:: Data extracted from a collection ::
....

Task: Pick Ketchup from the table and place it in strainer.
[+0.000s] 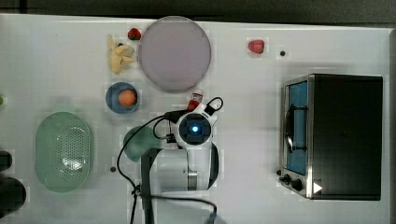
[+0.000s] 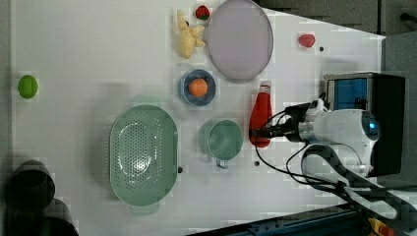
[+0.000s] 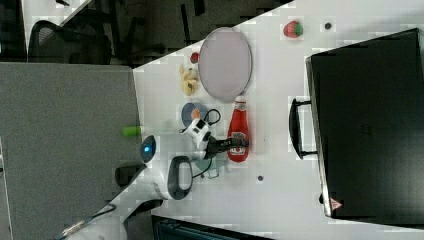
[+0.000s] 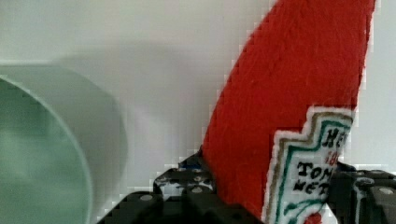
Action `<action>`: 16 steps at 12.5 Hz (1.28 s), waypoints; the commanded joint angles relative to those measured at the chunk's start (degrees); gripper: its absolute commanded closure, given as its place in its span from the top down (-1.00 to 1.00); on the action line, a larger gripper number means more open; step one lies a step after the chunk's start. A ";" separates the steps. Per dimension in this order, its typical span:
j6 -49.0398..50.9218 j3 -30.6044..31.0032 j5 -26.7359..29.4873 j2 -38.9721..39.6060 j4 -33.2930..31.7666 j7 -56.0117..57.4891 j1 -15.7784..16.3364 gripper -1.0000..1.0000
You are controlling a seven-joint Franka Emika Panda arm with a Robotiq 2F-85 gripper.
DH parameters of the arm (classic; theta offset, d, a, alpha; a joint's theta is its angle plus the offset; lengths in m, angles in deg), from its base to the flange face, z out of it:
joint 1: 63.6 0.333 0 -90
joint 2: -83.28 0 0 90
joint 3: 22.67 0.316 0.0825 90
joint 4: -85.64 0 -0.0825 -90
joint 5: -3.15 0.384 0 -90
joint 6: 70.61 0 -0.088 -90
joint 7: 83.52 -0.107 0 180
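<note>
The ketchup (image 2: 260, 115), a red squeeze bottle with a white cap and a white-red label, stands upright on the white table (image 2: 74, 49), between a green cup and the oven. It also shows as the ketchup (image 1: 195, 99) in the top view, the ketchup (image 3: 238, 131) in the right view and the ketchup (image 4: 289, 93) close up. My gripper (image 2: 259, 132) is around its lower body, and a dark finger lies against each side of the bottle in the wrist view. The strainer (image 2: 142, 155), a pale mint-green perforated oval basket, sits apart toward the left view's left, also the strainer (image 1: 63, 151).
A dark-green cup (image 2: 223, 139) stands right beside the bottle. A blue bowl (image 2: 185, 88) holds an orange fruit and a grey plate (image 2: 239, 39) lies behind. A toaster oven (image 1: 336, 135) fills the top view's right. Banana pieces (image 1: 119, 56), strawberries (image 1: 134, 33) and a lime (image 2: 27, 86) lie about.
</note>
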 commanded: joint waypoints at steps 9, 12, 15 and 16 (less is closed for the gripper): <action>32.53 15.76 6.28 -25.13 12.19 -23.72 3.32 0.29; 31.44 23.69 8.05 -22.61 14.57 -33.51 4.52 0.29; 24.39 30.91 8.03 -17.60 15.24 -42.63 4.68 0.29; 21.44 32.68 7.96 -15.57 15.23 -45.77 4.76 0.29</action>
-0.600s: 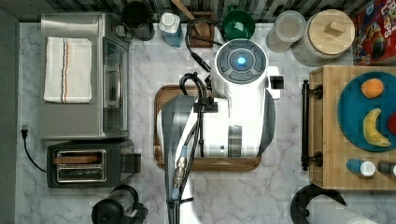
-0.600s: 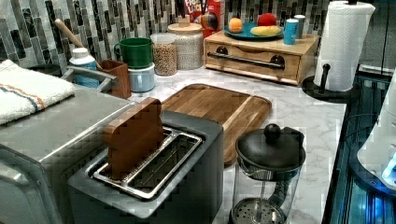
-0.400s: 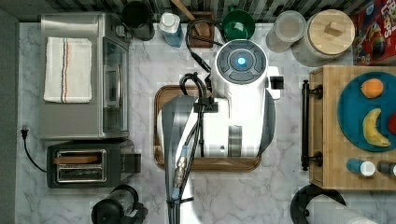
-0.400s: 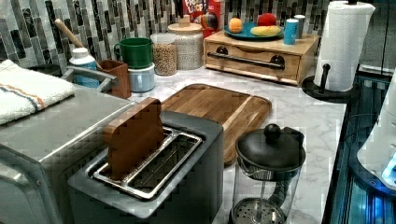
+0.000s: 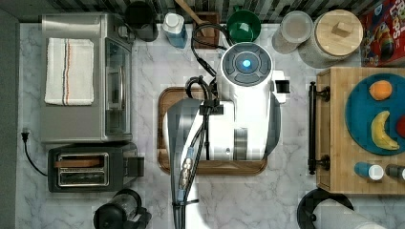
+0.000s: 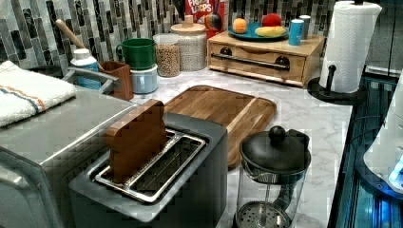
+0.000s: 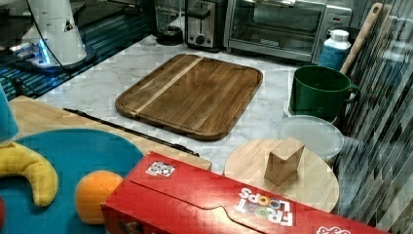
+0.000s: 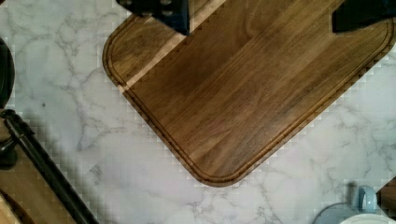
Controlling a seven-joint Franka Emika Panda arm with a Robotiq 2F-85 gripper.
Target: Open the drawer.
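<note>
Still shut: light-wood drawer (image 6: 259,64) (black bar handle (image 5: 312,128))

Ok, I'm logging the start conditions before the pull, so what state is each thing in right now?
Drawer: shut, front flush with its box.
Drawer handle: free, nothing gripping it.
Gripper: open, above the wooden tray, holding nothing.
Toaster: slice of toast standing up out of one slot.
Toaster oven: door shut, folded towel on top.
French press: lid on.
Round jar: wooden lid on.
</note>
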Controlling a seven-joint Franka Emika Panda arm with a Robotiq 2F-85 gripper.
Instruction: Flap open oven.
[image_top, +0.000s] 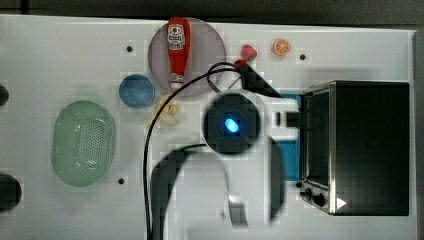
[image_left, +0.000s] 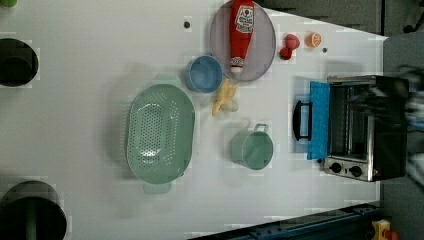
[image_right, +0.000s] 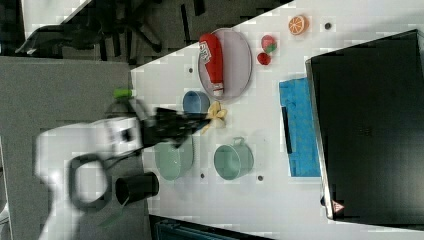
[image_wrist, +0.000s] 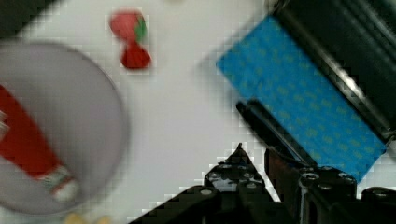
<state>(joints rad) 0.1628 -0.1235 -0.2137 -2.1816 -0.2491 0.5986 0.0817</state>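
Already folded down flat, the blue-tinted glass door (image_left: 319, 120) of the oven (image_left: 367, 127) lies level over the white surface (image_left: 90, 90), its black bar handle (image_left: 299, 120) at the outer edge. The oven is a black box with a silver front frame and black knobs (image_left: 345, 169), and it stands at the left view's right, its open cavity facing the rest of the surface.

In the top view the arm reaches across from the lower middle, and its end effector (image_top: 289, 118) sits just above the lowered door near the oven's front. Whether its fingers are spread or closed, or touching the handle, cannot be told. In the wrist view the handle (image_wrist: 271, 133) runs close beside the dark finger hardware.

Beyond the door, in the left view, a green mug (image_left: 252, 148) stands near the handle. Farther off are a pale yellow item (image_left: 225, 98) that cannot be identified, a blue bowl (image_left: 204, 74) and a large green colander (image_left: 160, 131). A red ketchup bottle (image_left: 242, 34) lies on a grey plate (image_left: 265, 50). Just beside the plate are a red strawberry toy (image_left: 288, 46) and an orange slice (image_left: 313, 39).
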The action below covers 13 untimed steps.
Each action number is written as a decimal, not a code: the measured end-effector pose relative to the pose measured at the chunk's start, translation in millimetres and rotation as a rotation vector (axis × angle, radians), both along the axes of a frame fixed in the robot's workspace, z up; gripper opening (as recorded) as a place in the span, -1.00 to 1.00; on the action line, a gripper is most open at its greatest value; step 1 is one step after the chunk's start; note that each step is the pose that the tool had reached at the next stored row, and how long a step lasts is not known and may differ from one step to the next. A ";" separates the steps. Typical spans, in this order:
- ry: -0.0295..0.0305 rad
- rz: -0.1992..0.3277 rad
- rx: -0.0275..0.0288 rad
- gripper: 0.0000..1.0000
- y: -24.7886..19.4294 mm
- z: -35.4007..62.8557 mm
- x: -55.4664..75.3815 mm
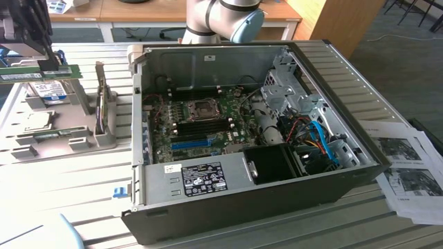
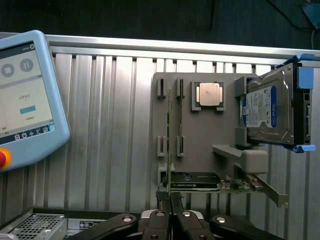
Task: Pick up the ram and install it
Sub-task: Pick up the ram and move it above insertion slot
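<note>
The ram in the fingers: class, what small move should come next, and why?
Probably carry the ram toward the exterior view's right, to the open case. The fingers are shut on it over the grey holder, while the motherboard it must go into lies inside that case.

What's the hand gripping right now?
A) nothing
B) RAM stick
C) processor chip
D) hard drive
B: the hand is shut on the thin green RAM stick, seen edge-on between its fingers, while the hard drive and the processor chip sit on the grey tray.
</note>
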<state>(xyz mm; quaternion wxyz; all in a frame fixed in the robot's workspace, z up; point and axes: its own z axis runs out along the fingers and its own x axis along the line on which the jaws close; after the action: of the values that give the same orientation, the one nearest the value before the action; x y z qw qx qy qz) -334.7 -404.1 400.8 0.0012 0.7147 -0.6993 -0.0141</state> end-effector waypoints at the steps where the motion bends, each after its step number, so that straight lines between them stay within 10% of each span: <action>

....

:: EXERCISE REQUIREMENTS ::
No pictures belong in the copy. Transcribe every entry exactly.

:: SOLUTION FOR THIS EXERCISE ::
Task: Pick Ketchup from the table and place it in strainer.
[+0.000s] 
[+0.000s] 
[+0.000s] 
[+0.000s] 
Action `<action>`: 16 steps at 12.5 Hz (1.28 s), waypoints; the commanded joint angles relative to those measured at the chunk's start (degrees); gripper: its absolute commanded closure, given as its place in its span from the top down (-1.00 to 1.00); on the action line, a larger gripper number means more open; step one lies a step after the chunk's start. A ";" separates the steps. Per dimension in this order, its typical span:
j6 -49.0398..50.9218 j3 -30.6044..31.0032 j5 -26.7359..29.4873 j2 -38.9721..39.6060 j4 -33.2930..31.7666 j7 -56.0117..57.4891 j1 -15.7784..16.3364 gripper -1.0000..1.0000
You are controlling a seven-joint Franka Emika Panda arm with a Robotiq 2F-85 gripper.
DH parameters of the arm (classic; theta offset, d, a, alpha; a joint's theta is its angle plus the offset; lengths in m, angles in deg), from its base to the flange face, z out of it:
joint 1: 63.6 0.333 0 -90
joint 2: -83.28 0 0 90
joint 3: 22.67 0.316 0.0825 90
joint 4: -85.64 0 -0.0825 -90
joint 5: -3.15 0.384 0 -90
joint 6: 70.61 0 -0.088 -90
joint 7: 83.52 -0.107 0 180
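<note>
The ketchup (image 2: 260, 115), a red squeeze bottle with a white cap and a white-red label, stands upright on the white table (image 2: 74, 49), between a green cup and the oven. It also shows as the ketchup (image 1: 195, 99) in the top view, the ketchup (image 3: 238, 131) in the right view and the ketchup (image 4: 289, 93) close up. My gripper (image 2: 259, 132) is around its lower body, and a dark finger lies against each side of the bottle in the wrist view. The strainer (image 2: 142, 155), a pale mint-green perforated oval basket, sits apart toward the left view's left, also the strainer (image 1: 63, 151).
A dark-green cup (image 2: 223, 139) stands right beside the bottle. A blue bowl (image 2: 185, 88) holds an orange fruit and a grey plate (image 2: 239, 39) lies behind. A toaster oven (image 1: 336, 135) fills the top view's right. Banana pieces (image 1: 119, 56), strawberries (image 1: 134, 33) and a lime (image 2: 27, 86) lie about.
</note>
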 commanded: joint waypoints at steps 9, 12, 15 and 16 (less is closed for the gripper): <action>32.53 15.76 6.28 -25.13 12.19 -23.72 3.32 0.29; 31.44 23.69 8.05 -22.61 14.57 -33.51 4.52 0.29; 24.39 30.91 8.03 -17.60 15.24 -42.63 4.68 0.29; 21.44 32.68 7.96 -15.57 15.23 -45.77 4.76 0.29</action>
-0.600s: 
-0.600s: 
-0.400s: 
-0.400s: 
+0.000s: 
+0.000s: 
+0.000s: 
+0.000s: 
Controlling a seven-joint Franka Emika Panda arm with a Robotiq 2F-85 gripper.
Target: Open the drawer.
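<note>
Still shut: light-wood drawer (image 6: 259,64) (black bar handle (image 5: 312,128))

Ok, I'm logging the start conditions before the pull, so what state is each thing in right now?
Drawer: shut, front flush with its box.
Drawer handle: free, nothing gripping it.
Gripper: open, above the wooden tray, holding nothing.
Toaster: slice of toast standing up out of one slot.
Toaster oven: door shut, folded towel on top.
French press: lid on.
Round jar: wooden lid on.
</note>
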Controlling a seven-joint Franka Emika Panda arm with a Robotiq 2F-85 gripper.
Instruction: Flap open oven.
[image_top, +0.000s] 
[image_left, +0.000s] 
[image_right, +0.000s] 
[image_wrist, +0.000s] 
<state>(joints rad) 0.1628 -0.1235 -0.2137 -2.1816 -0.2491 0.5986 0.0817</state>
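Already folded down flat, the blue-tinted glass door (image_left: 319, 120) of the oven (image_left: 367, 127) lies level over the white surface (image_left: 90, 90), its black bar handle (image_left: 299, 120) at the outer edge. The oven is a black box with a silver front frame and black knobs (image_left: 345, 169), and it stands at the left view's right, its open cavity facing the rest of the surface.

In the top view the arm reaches across from the lower middle, and its end effector (image_top: 289, 118) sits just above the lowered door near the oven's front. Whether its fingers are spread or closed, or touching the handle, cannot be told. In the wrist view the handle (image_wrist: 271, 133) runs close beside the dark finger hardware.

Beyond the door, in the left view, a green mug (image_left: 252, 148) stands near the handle. Farther off are a pale yellow item (image_left: 225, 98) that cannot be identified, a blue bowl (image_left: 204, 74) and a large green colander (image_left: 160, 131). A red ketchup bottle (image_left: 242, 34) lies on a grey plate (image_left: 265, 50). Just beside the plate are a red strawberry toy (image_left: 288, 46) and an orange slice (image_left: 313, 39).
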The action below covers 13 untimed steps.
Each action number is written as a decimal, not a code: the measured end-effector pose relative to the pose measured at the chunk's start, translation in millimetres and rotation as a rotation vector (axis × angle, radians), both along the axes of a frame fixed in the robot's workspace, z up; gripper opening (as recorded) as a place in the span, -1.00 to 1.00; on the action line, a gripper is most open at its greatest value; step 1 is one step after the chunk's start; note that each step is the pose that the tool had reached at the next stored row, and how long a step lasts is not known and may differ from one step to the next. A ";" separates the steps. Typical spans, in this order:
- ry: -0.0295..0.0305 rad
- rz: -0.1992..0.3277 rad
- rx: -0.0275..0.0288 rad
- gripper: 0.0000..1.0000
- y: -24.7886..19.4294 mm
- z: -35.4007..62.8557 mm
- x: -55.4664..75.3815 mm
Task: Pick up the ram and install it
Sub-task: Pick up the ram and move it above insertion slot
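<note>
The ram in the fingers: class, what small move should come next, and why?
Probably carry the ram toward the exterior view's right, to the open case. The fingers are shut on it over the grey holder, while the motherboard it must go into lies inside that case.

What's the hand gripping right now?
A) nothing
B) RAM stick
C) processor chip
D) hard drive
B: the hand is shut on the thin green RAM stick, seen edge-on between its fingers, while the hard drive and the processor chip sit on the grey tray.
</note>
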<state>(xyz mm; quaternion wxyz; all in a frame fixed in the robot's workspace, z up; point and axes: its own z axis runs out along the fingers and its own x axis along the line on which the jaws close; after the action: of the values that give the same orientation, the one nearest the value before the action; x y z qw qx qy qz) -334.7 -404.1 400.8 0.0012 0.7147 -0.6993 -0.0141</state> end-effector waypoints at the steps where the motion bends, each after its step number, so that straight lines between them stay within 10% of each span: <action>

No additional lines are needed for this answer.